• _WHAT YOU SHOULD DO_: With the pictures removed, the data below must be transcribed in full and exactly.

::::

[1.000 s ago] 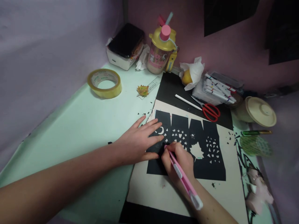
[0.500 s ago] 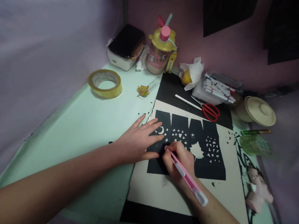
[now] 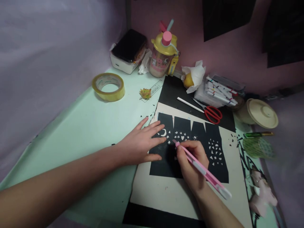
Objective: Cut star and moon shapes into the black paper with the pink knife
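A black paper sheet [image 3: 213, 167] with cut-out stars, a moon and small triangles lies on a cream board [image 3: 163, 193]. My left hand [image 3: 140, 142] lies flat on the sheet's left part, fingers spread and pressing it down. My right hand [image 3: 191, 158] is closed round a pink craft knife [image 3: 201, 169]. The knife's tip touches the sheet near the star cut-outs. My right hand covers the leaf-shaped cut-out.
A roll of yellow tape [image 3: 108, 86], a ruler with a small orange leaf [image 3: 145, 93], a yellow drinking bottle [image 3: 163, 55] and a black-topped box [image 3: 128, 50] stand at the back. Red scissors [image 3: 211, 113], a white stick [image 3: 190, 104], markers [image 3: 220, 91] and a lidded bowl [image 3: 257, 112] lie right.
My right hand has shifted right and up with the knife, the tip going from beside my left fingertips to the star cut-outs. My left hand has stayed put.
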`<state>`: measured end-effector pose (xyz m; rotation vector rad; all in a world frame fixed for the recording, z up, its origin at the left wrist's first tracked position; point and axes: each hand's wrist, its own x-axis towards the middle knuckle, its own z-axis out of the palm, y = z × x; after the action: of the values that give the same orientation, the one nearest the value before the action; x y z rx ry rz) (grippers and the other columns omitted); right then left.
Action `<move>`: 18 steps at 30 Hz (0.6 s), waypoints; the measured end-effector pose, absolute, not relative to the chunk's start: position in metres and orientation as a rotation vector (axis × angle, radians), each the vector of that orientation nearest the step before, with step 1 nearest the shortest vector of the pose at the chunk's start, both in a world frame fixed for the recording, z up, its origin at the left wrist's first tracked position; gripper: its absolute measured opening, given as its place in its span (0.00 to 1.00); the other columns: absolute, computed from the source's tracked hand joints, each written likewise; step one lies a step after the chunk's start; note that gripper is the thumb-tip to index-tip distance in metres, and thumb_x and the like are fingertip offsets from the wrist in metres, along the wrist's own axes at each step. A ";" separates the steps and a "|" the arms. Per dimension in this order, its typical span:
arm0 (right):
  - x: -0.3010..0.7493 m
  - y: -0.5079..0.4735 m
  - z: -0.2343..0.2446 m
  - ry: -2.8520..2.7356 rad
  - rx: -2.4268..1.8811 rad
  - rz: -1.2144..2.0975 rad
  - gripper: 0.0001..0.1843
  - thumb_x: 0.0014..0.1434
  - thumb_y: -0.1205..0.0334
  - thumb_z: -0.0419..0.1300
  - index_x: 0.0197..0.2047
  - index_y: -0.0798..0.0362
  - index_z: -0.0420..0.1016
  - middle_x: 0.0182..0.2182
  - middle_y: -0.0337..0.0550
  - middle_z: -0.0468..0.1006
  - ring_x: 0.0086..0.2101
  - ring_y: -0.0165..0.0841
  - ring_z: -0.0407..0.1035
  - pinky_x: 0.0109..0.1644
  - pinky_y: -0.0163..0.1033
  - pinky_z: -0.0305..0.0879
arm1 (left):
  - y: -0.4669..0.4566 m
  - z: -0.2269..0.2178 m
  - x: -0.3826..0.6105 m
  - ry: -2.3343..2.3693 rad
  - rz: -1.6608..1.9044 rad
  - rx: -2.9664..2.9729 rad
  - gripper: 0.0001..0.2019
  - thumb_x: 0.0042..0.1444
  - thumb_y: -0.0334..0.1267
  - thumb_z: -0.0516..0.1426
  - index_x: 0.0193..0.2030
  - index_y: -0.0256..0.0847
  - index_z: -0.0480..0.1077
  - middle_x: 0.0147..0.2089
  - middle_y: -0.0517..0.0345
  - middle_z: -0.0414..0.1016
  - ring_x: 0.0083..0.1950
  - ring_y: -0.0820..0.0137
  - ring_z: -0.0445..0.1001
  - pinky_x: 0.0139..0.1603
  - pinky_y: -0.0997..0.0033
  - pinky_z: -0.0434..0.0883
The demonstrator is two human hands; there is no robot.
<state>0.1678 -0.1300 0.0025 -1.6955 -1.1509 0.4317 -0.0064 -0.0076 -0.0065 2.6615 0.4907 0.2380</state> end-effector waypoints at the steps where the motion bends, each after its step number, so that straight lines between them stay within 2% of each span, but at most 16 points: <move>1: 0.171 -0.129 0.005 -1.117 -1.691 0.463 0.04 0.58 0.65 0.64 0.36 0.50 0.72 0.25 0.34 0.74 0.23 0.27 0.67 0.25 0.30 0.64 | -0.007 -0.006 -0.007 0.480 0.232 2.662 0.28 0.57 0.54 0.62 0.61 0.44 0.68 0.72 0.42 0.55 0.74 0.51 0.49 0.72 0.40 0.39; 4: 0.185 -0.125 0.009 -1.134 -1.658 0.606 0.03 0.58 0.64 0.64 0.37 0.50 0.76 0.27 0.35 0.75 0.24 0.26 0.68 0.26 0.30 0.64 | -0.003 -0.006 -0.008 0.446 0.209 2.669 0.28 0.58 0.54 0.62 0.62 0.45 0.68 0.72 0.42 0.55 0.74 0.52 0.48 0.72 0.40 0.36; 10: 0.203 -0.121 0.011 -1.261 -1.556 0.812 0.05 0.57 0.65 0.66 0.37 0.47 0.79 0.34 0.37 0.79 0.35 0.30 0.72 0.38 0.33 0.67 | 0.003 -0.004 -0.012 0.348 0.188 2.650 0.27 0.58 0.52 0.62 0.63 0.47 0.67 0.73 0.46 0.53 0.75 0.54 0.46 0.72 0.41 0.34; 13: 0.202 -0.121 0.013 -1.311 -1.519 0.835 0.03 0.58 0.66 0.63 0.34 0.49 0.79 0.32 0.38 0.78 0.33 0.31 0.72 0.37 0.35 0.67 | 0.003 -0.005 -0.012 0.343 0.180 2.638 0.28 0.58 0.52 0.62 0.63 0.47 0.67 0.73 0.45 0.53 0.75 0.54 0.45 0.72 0.40 0.34; 18: 0.195 -0.124 0.015 -1.302 -1.656 0.931 0.01 0.57 0.65 0.63 0.34 0.51 0.76 0.28 0.38 0.77 0.25 0.28 0.68 0.26 0.32 0.64 | 0.000 -0.009 -0.009 0.396 0.225 2.617 0.23 0.60 0.52 0.61 0.59 0.47 0.69 0.72 0.46 0.55 0.75 0.53 0.47 0.72 0.39 0.38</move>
<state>0.1954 -0.1239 0.0150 -1.6557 -1.3020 0.9312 -0.0092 0.0001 -0.0085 2.6171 0.3962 0.2252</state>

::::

• _RESULT_:
[1.000 s ago] 
[0.500 s ago] 
[now] 
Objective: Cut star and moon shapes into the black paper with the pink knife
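A black paper sheet [image 3: 213, 167] with cut-out stars, a moon and small triangles lies on a cream board [image 3: 163, 193]. My left hand [image 3: 140, 142] lies flat on the sheet's left part, fingers spread and pressing it down. My right hand [image 3: 191, 158] is closed round a pink craft knife [image 3: 201, 169]. The knife's tip touches the sheet near the star cut-outs. My right hand covers the leaf-shaped cut-out.
A roll of yellow tape [image 3: 108, 86], a ruler with a small orange leaf [image 3: 145, 93], a yellow drinking bottle [image 3: 163, 55] and a black-topped box [image 3: 128, 50] stand at the back. Red scissors [image 3: 211, 113], a white stick [image 3: 190, 104], markers [image 3: 220, 91] and a lidded bowl [image 3: 257, 112] lie right.
My right hand has shifted right and up with the knife, the tip going from beside my left fingertips to the star cut-outs. My left hand has stayed put.
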`<state>`: measured end-effector pose (xyz m; rotation vector rad; all in a world frame fixed for the recording, z up, its origin at the left wrist's first tracked position; point and axes: each hand's wrist, its own x-axis towards the middle knuckle, its own z-axis out of the palm, y = z × x; after the action: of the values that give the same orientation, the one nearest the value before the action; x y z rx ry rz) (grippers and the other columns omitted); right then left.
Action `<move>`: 18 steps at 30 Hz (0.6 s), waypoints; the measured end-effector pose, absolute, not relative to the chunk's start: position in metres and orientation as a rotation vector (axis × angle, radians), each the vector of that orientation nearest the step before, with step 1 nearest the shortest vector of the pose at the chunk's start, both in a world frame fixed for the recording, z up, its origin at the left wrist's first tracked position; gripper: its absolute measured opening, given as its place in its span (0.00 to 1.00); the other columns: absolute, computed from the source's tracked hand joints, each written likewise; step one lies a step after the chunk's start; note that gripper is the thumb-tip to index-tip distance in metres, and thumb_x and the like are fingertip offsets from the wrist in metres, along the wrist's own axes at each step. A ";" separates the steps and a "|" the arms. Per dimension in this order, its typical span:
arm0 (right):
  - x: -0.3010..0.7493 m
  - y: -0.5079..0.4735 m
  - z: -0.2343..0.2446 m
  - ry: -2.8520..2.7356 rad
  - rx: -2.4268..1.8811 rad
  - rz: -1.2144..2.0975 rad
  - gripper: 0.0001..0.1843
  - thumb_x: 0.0014..0.1434
  - thumb_y: -0.1205..0.0334
  - thumb_z: -0.0419..0.1300
  - index_x: 0.0197..0.2047
  - index_y: -0.0798..0.0362
  - index_z: -0.0420..0.1016
  - middle_x: 0.0182..0.2182
  - middle_y: -0.0337..0.0550
  - middle_z: -0.0468..0.1006
  - ring_x: 0.0086..0.2101
  - ring_y: -0.0165..0.0841
  - ring_z: -0.0407..0.1035
  - pinky_x: 0.0109..0.1644
  - pinky_y: -0.0163..0.1033
  - pinky_z: -0.0305..0.0879
arm1 (left):
  - y: -0.4669..0.4566 m
  - z: -0.2269..0.2178 m
  - x: -0.3826..0.6105 m
  - ry: -2.3343..2.3693 rad
  - rz: -1.6608..1.9044 rad
  - rx: -2.9664..2.9729 rad
  - gripper: 0.0001..0.2019
  - thumb_x: 0.0042..0.1444
  - thumb_y: -0.0334..0.1267
  - thumb_z: -0.0516..0.1426
  - index_x: 0.0193..0.2030
  - index_y: -0.0256..0.0847
  - index_z: -0.0480..0.1077
  - middle_x: 0.0147..0.2089
  - middle_y: -0.0517..0.0345
  - middle_z: -0.0414..0.1016
  - ring_x: 0.0083..0.1950
  - ring_y: -0.0820..0.0137
  - ring_z: -0.0445..0.1001
  - pinky_x: 0.0139..0.1603
  - pinky_y: -0.0997..0.0033
  - pinky_z: -0.0434..0.0883
The demonstrator is two human hands; there is no robot.
<state>0.1678 -0.1300 0.0025 -1.6955 -1.1509 0.4317 -0.0064 -0.0076 -0.0065 2.6615 0.4907 0.2380</state> end-effector waypoints at the steps where the motion bends, each after its step number, so that straight lines between them stay within 2% of each span, but at most 16 points: <move>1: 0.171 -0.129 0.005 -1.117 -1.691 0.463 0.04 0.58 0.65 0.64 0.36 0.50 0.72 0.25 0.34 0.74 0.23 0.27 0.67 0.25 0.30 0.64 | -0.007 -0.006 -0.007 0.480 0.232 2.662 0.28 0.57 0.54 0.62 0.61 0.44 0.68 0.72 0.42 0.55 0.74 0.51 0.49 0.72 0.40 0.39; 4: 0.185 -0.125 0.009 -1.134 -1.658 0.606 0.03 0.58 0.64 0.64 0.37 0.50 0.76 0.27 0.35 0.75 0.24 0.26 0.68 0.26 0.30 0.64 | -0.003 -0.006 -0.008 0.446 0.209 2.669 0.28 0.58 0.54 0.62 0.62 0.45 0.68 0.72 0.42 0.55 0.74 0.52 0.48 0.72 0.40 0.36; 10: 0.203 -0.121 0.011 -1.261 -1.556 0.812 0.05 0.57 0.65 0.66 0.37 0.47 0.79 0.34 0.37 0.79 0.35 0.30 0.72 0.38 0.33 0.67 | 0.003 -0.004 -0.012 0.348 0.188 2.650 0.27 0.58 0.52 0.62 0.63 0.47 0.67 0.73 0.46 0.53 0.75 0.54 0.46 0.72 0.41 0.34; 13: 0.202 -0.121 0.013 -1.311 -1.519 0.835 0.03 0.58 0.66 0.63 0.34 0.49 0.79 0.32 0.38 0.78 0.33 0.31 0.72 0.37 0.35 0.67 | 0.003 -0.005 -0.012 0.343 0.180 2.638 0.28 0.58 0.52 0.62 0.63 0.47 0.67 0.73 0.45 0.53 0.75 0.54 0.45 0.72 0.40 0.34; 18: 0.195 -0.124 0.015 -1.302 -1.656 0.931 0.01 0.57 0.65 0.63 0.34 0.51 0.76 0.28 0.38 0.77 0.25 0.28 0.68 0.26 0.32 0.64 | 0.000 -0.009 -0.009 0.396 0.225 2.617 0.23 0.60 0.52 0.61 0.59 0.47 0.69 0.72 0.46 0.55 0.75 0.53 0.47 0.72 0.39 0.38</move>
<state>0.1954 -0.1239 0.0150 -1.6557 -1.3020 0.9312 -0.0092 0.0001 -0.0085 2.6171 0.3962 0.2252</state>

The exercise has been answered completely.